Rosalind bent her head a little under this unexpected thrust.

"I received a note," she said. "Who, then, is this 'certain girl, whose love Mr. Osborne has inspired,' if one may ask?"

"I may tell you – in confidence. Her name is Prout. She is his secretary."

"He is – successful in that way," observed Rosalind coldly, looking down at a spray of flowers pinned to her breast.

"Too much so, Miss Marsh. Now, I felt confident that the warning given by Miss Prout would effectually quash any friendship between a lady of your pride and quality and Mr. Glyn – Osborne. But then, through your thick veil I noticed you at the inquest: and I said to myself, 'I am older than she is – I'll speak to her in the tone of an old and experienced man, if she will let me.'"

"You see, I let you. I even thank you. But then you notice that Mr. Osborne is just now vilified and friendless."

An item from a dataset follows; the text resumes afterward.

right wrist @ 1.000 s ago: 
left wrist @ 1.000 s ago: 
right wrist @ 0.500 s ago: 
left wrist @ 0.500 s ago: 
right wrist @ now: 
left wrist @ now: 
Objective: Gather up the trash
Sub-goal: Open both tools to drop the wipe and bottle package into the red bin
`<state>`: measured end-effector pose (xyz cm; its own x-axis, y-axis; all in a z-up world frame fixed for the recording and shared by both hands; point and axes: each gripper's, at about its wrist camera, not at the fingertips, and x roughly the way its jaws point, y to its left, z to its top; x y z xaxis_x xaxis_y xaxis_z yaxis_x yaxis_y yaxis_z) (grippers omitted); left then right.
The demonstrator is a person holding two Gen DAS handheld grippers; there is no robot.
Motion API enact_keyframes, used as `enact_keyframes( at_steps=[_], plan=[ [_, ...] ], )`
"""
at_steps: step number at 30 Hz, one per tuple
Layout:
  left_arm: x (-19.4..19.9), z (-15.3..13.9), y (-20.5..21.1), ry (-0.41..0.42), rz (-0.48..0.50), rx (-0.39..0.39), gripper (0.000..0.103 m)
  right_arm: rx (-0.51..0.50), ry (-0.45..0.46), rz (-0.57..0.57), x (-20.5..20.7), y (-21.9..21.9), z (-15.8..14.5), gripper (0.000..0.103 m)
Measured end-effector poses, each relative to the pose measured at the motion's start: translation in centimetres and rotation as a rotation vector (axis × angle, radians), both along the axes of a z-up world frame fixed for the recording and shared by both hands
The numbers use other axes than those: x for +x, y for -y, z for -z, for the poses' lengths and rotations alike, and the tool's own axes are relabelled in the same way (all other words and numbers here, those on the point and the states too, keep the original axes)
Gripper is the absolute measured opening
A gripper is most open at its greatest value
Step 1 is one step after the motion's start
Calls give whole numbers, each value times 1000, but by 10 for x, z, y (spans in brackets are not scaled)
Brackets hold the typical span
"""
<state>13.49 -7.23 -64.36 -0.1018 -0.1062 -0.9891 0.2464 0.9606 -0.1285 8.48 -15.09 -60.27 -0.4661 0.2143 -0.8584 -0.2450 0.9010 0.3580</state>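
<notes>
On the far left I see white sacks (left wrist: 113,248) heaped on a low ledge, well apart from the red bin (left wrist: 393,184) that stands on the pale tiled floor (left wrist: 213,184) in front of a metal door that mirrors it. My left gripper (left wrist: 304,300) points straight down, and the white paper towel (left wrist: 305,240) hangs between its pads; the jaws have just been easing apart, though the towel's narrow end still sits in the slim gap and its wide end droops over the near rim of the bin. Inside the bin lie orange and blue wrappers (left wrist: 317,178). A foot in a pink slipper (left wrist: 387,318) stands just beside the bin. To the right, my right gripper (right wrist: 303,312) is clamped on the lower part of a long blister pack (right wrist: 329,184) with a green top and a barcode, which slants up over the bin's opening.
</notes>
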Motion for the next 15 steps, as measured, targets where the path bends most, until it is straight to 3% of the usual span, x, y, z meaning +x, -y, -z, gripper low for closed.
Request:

"Oh, there is his Miss Prout."

Rosalind's neck stiffened a little.

"That is indefinite," she said. "I know nothing of this lady, except that, as you tell me, she is ready to betray her employer to serve her own ends. Mr. Osborne is my friend: it is my duty to refuse to credit vague statements made against him. It is not possible – it cannot be – "

She stopped, rather in confusion. Furneaux believed he could guess what she meant to say.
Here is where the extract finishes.